Every line below is to be copied exactly, with the pictures left out.

Source data:
+++

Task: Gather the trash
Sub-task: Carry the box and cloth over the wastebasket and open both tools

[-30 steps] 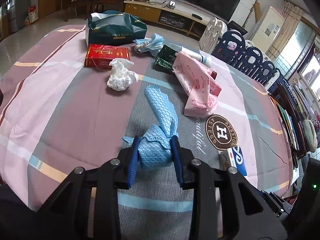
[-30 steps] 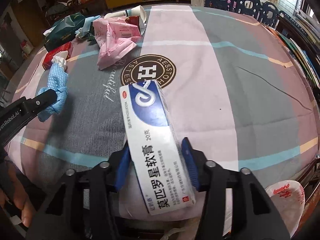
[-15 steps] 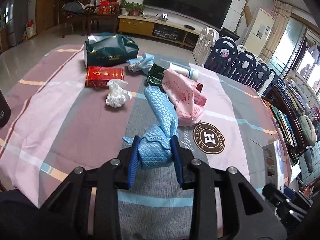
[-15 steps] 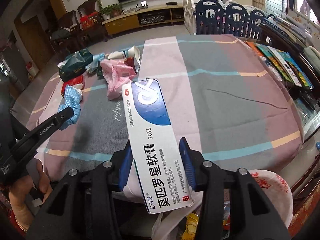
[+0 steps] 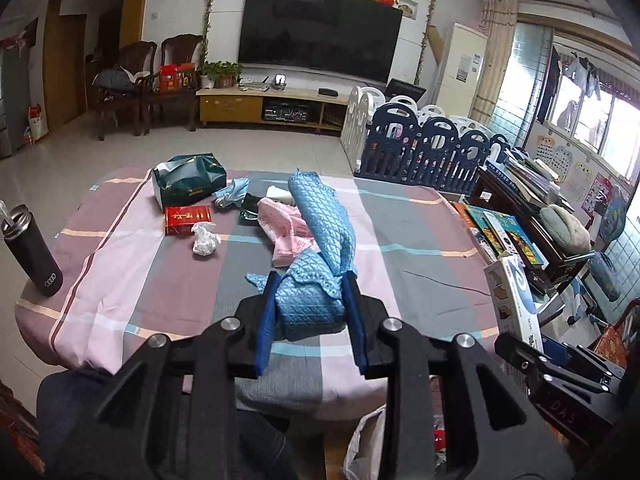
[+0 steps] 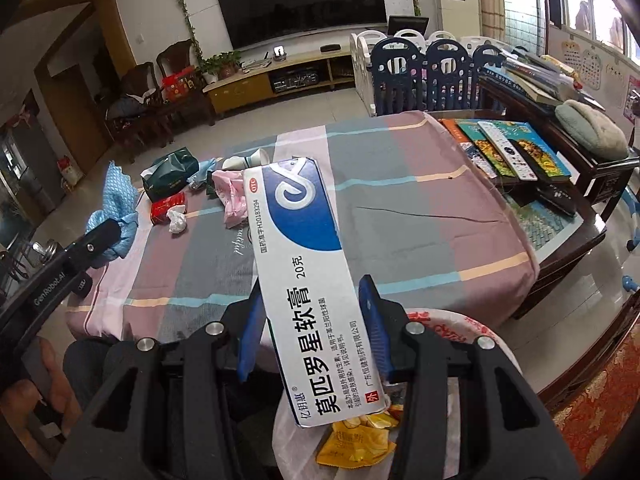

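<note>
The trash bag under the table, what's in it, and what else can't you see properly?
- Trash bag, right wrist view: the medicine box and right gripper cover most of it; only yellow wrappers show.
- Same bag, left wrist view: hidden behind the left gripper.
- Small print on the box: too small.

Two tongs, the left (image 5: 310,312) and the right (image 6: 310,320), grip one blue cloth (image 5: 320,240) and one ointment box (image 6: 304,272). On the surface (image 5: 400,256) lie one green tissue pack (image 5: 188,178), one red carton (image 5: 187,219), one crumpled tissue (image 5: 205,240), one pink wrapper (image 5: 286,232). One black tumbler (image 5: 34,252) stands there.
</note>
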Motion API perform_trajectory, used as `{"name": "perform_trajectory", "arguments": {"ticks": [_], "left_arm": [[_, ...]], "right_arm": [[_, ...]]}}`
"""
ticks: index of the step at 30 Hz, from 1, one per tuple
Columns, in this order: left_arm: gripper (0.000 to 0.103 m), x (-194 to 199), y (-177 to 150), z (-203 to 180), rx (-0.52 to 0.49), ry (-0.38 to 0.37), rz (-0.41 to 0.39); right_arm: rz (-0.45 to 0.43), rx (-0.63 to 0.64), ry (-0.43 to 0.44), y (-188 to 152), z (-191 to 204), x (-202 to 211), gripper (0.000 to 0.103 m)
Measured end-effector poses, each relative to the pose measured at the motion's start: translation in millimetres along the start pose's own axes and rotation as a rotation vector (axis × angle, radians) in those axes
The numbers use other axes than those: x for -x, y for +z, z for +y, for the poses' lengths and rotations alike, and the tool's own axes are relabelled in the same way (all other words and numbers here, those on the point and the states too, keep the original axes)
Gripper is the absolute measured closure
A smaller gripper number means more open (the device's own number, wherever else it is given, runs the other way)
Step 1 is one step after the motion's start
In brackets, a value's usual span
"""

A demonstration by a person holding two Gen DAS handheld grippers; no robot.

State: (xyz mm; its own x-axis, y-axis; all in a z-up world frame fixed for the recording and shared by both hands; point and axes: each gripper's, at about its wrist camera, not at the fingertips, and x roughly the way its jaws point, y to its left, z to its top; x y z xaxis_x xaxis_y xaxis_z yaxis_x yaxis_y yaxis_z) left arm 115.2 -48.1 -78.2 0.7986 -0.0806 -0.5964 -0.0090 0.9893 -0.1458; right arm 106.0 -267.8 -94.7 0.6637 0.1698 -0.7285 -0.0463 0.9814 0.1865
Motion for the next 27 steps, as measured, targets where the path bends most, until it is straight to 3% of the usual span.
{"name": "perform_trajectory", "arguments": {"ticks": [8,12,21,27], "left_arm": [[0.070,61.2,-3.9,-42.8,-0.078,-0.077,-0.044],[0.070,72.3,-12.8,-65.5,-0.128,-0.118,-0.049],[0.070,41.4,-64.4,-123.2,-0.286,-0.241,0.131],[0.068,21.8,-81.8,-137.6,-0.313,-0.326,0.212]], "right_arm": [[-0.103,0.010,-0.058,-3.6,-22.7,70.6,0.057],[-0.124,-0.001,-0.080,-5.0,-37.3,92.7,0.057],[0.013,-0.082,-0.139,-37.2,-77.0,69.5,0.057],[0.029,-0.123,-0.153,-42.8,-89.5,66.5,0.057]]}}
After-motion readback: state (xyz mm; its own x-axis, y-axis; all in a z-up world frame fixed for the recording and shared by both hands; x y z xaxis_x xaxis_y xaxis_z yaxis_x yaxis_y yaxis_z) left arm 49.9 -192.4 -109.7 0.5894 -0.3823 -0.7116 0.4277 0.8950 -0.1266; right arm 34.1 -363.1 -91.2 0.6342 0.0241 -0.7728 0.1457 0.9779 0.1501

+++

Result:
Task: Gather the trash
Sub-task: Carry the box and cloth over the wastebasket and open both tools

[-30 steps] 
[-30 steps] 
[-15 steps] 
[-15 steps] 
[+0 steps] 
[+0 steps] 

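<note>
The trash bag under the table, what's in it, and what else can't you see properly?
- Trash bag, right wrist view: the medicine box and right gripper cover most of it; only yellow wrappers show.
- Same bag, left wrist view: hidden behind the left gripper.
- Small print on the box: too small.

Two tongs, the left (image 5: 310,312) and the right (image 6: 310,320), grip one blue cloth (image 5: 320,240) and one ointment box (image 6: 304,272). On the surface (image 5: 400,256) lie one green tissue pack (image 5: 188,178), one red carton (image 5: 187,219), one crumpled tissue (image 5: 205,240), one pink wrapper (image 5: 286,232). One black tumbler (image 5: 34,252) stands there.
</note>
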Motion API perform_trajectory, used as `{"name": "perform_trajectory", "arguments": {"ticks": [_], "left_arm": [[_, ...]], "right_arm": [[_, ...]]}}`
"""
ticks: index of the step at 30 Hz, from 1, one per tuple
Columns, in this order: left_arm: gripper (0.000 to 0.103 m), x (-194 to 199), y (-177 to 150), z (-203 to 180), rx (-0.52 to 0.49), ry (-0.38 to 0.37), rz (-0.41 to 0.39); right_arm: rz (-0.45 to 0.43), rx (-0.63 to 0.64), ry (-0.43 to 0.44), y (-188 to 152), z (-191 to 204), x (-202 to 211), gripper (0.000 to 0.103 m)
Measured end-effector poses, each relative to the pose measured at the motion's start: translation in millimetres along the start pose's own axes and rotation as a rotation vector (axis × angle, radians) in those axes
The numbers use other axes than those: x for -x, y for +z, z for +y, for the poses' lengths and rotations alike, and the tool's own axes are relabelled in the same way (all other words and numbers here, those on the point and the states too, keep the original axes)
Gripper is the absolute measured closure
A smaller gripper number means more open (the device's own number, wherever else it is given, runs the other way)
Step 1 is one step after the motion's start
In brackets, a value's usual span
"""

A demonstration by a person holding two Gen DAS handheld grippers; no robot.

State: (xyz mm; its own x-axis, y-axis; all in a z-up world frame fixed for the recording and shared by both hands; point and axes: each gripper's, at about its wrist camera, not at the fingertips, and x roughly the way its jaws point, y to its left, z to its top; x y z xaxis_x xaxis_y xaxis_z yaxis_x yaxis_y yaxis_z) left arm 115.2 -48.1 -78.2 0.7986 -0.0806 -0.5964 -0.0090 0.9893 -0.1458; right arm 106.0 -267.8 -94.7 0.6637 0.1698 -0.7285 -0.0463 0.9814 0.1865
Motion for the next 27 steps, as measured, targets where the path bends most, until it is straight to 3% of the usual span.
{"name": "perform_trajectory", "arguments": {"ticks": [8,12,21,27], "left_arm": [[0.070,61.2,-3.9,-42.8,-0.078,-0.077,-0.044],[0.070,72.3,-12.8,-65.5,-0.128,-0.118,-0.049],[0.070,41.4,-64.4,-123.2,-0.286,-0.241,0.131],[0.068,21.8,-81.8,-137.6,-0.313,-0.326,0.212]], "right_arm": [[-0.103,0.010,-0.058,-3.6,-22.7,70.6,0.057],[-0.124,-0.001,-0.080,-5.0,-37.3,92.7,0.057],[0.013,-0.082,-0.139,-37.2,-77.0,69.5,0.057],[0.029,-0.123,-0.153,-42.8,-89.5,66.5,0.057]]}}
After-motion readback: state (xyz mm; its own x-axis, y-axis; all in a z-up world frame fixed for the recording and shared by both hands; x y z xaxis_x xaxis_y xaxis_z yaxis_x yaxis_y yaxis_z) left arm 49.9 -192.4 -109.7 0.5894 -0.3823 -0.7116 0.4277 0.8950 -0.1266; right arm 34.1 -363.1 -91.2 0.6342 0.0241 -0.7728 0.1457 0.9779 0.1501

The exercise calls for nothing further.